And what could they do in this case? The only expedient in their power was to appoint some of their members to travel alternately into these destitute congregations, and officiate among them as long as would comport with their circumstances.' 'The same method was taken, and for the same reason, to supply the dissenters in and about Hanover, before my settlement among them, and this raised the clamor still higher.

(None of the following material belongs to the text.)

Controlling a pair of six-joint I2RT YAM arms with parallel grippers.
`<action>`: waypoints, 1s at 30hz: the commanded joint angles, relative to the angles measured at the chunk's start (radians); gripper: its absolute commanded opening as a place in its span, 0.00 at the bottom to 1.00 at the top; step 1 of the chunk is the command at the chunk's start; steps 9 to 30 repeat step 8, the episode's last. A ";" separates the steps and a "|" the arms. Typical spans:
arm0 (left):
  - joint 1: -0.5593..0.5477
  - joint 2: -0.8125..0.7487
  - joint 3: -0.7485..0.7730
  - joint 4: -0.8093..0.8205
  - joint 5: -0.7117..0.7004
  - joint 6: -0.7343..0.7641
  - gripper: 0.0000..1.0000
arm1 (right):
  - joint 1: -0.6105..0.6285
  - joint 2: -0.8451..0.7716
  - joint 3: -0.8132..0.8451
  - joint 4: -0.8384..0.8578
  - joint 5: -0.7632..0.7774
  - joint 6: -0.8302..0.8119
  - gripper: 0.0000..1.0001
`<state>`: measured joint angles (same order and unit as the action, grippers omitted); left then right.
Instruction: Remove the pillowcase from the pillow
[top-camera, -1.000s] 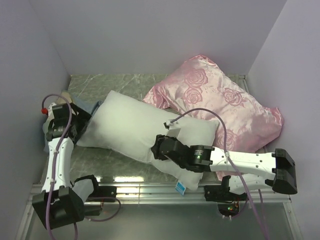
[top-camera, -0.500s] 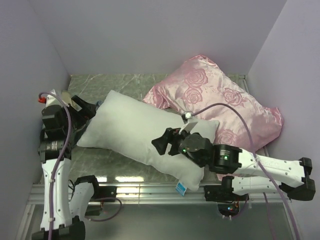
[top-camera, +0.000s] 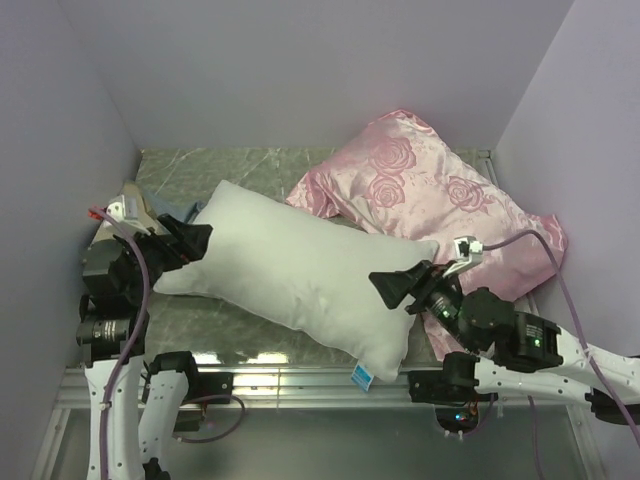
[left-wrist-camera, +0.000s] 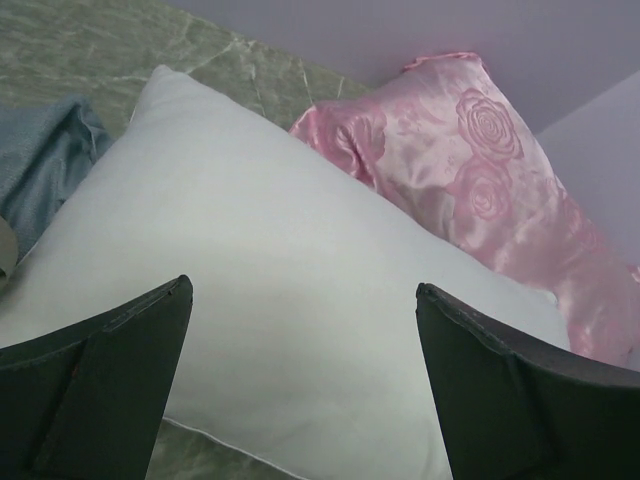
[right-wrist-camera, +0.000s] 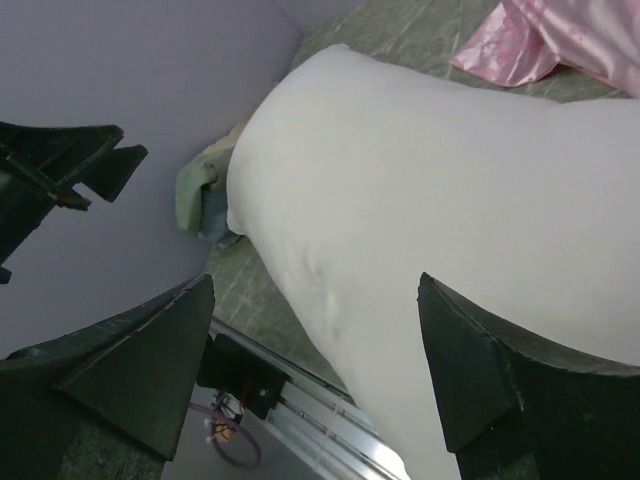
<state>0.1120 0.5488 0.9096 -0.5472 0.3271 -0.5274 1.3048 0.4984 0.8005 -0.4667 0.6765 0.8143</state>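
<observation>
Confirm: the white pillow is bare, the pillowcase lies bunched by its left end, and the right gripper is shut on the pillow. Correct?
No. The right gripper is open, jaws spread wide, holding nothing, clear of the pillow; the right wrist view shows it. The rest stands.

The plump white cloth pillow (top-camera: 300, 270) is matt; the pink rose-patterned satin cushion (top-camera: 430, 190) glossy; the green marbled tabletop (top-camera: 230, 165) polished
</observation>
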 joint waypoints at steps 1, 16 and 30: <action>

"There are now in the frontier counties at least five congregations of Presbyterians, who, though they have long used the most vigorous endeavors to obtain settled ministers among them, have not succeeded yet, by reason of the scarcity of ministers, and the number of vacancies in other parts, particularly in Pennsylvania and the Jerseys; and we have no way to answer their importunate petitions, but by sending a minister now and then to them to officiate transiently among them. And as the people under my charge are so numerous, and so dispersed, that I cannot allow them at each meeting-house such a share of my ministrations as is correspondent to their necessity, the said Synod has twice or thrice, in the space of three years, sent a minister to assist me for a few Sabbaths. These are the only itinerations that we have been charged with, in this colony; and whether we should not rather run the risk of this causeless charge, than suffer these vacancies, who eagerly look to us for the bread of life, to perish through a famine of the word of the Lord, who can entertain a doubt?

"But as I am particularly accused of intrusive schismatical itinerations, I am more particularly concerned to vindicate myself. It will be necessary therefore to inform your lordship, [addressed to the Bishop of London,] of the circumstances of the dissenters in and about Hanover, who are under my ministerial care.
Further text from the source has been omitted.